ルールで決めれば世の中はよくなるか?

ルール、規則とういのは、できるだけ少ないほうがいいと思っている。

「悪い人はどんどん取り締まるべきだ」
という発想は、一見、悪い人間が世の中から減るように感じる、
かもしれない。
犯罪を犯す可能性のある人間には、
追跡できるマイクロチップを埋め込むべきだと、
堂々と公言した女性議員もいる。

もしかしたら、それを
「そうだ、そうだ。

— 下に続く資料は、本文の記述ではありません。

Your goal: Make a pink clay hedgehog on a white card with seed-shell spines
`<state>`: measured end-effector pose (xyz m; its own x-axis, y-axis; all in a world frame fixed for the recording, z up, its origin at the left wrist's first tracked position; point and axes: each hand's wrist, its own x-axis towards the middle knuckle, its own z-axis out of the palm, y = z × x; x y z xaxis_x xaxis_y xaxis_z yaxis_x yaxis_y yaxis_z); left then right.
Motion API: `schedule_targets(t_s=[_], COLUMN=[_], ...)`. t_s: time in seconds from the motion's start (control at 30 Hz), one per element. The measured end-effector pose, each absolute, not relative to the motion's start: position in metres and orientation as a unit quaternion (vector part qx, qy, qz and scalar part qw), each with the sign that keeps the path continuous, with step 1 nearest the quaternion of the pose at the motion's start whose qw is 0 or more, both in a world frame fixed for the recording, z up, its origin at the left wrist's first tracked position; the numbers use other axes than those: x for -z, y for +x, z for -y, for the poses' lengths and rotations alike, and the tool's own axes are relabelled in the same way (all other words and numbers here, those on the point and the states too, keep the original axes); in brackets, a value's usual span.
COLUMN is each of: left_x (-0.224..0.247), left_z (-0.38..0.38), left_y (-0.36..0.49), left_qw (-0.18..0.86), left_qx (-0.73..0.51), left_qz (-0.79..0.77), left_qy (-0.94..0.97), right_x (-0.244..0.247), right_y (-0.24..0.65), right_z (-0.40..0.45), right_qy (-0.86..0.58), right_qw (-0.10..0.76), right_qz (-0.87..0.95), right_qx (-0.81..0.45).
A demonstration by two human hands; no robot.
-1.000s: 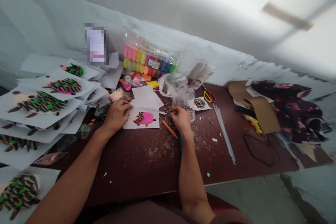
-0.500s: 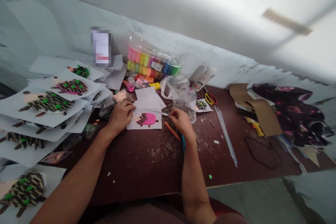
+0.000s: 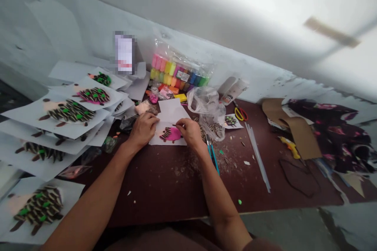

安全のために、そうすべき」
と言いたくなる人もいるかもしれない。

平面的な見方しかできないと、そんな思考になるだろう。

けれども、もしそれが施行されたとき、自分自身が、
その「犯罪を犯す可能性のある人間だ」と、
決して判定されることはないと断言できる人間が、
どれだけいるだろうか。

決して判定されることがないと断言できる人間たち。
それは、それをつくり、施行するように指示できる者たちのみ、
ということになる。
それ以外の人間はすべて、「対象者」となるだろう。

それが、例えば「愛し合わなければならない」
「美しい日本を作らなければならない」
という美しいルールであったとしても、それを規則とすれば、
それに縛られることになるし、
他者に対しては、それで監視し合うことになるだろう。

愛し合わなければ、罰を受けるという縛りの中で、
どうやったら愛し合えるのだろうか。

貧しいから犯罪が増える。だから、取り締まる。
さらに貧しくなって、犯罪が増える。さらに規則を増やし、
厳しく罰する。
そうなればなるほど、社会は劣悪化していくだろう。

しかし、そもそも、どうしてそうやって、厳しい規則やルールや、
それによる厳しい罰則が必要であるかのように
錯覚していくのだろうか。

例えば、誰もが、持ち家があって、庭や畑があって、
労働時間は短くて収入も十分にあって、家族でゆっくりとのどかに、
平和な気持ちで過ごせる社会だったら、どうだろうか。

そんな社会だったら、ルールや規則で縛る必要があるだろうか。
そんな社会だったら、犯罪は増えていくだろうか。

本当は、人を取り締まるルールや規則がもっと必要だと
錯覚してしまうような、社会構造そのものが、
問題なのではないだろうか。

戦う意識が強かったり、平面的な見方しかできないと、
「自分が適切だと思ったこと」が、自分の首を絞める結果となる。

そうならないためにも、何が正しいか、何を選択するかは、
頭で考えるより、「心と体で感じる」ことである。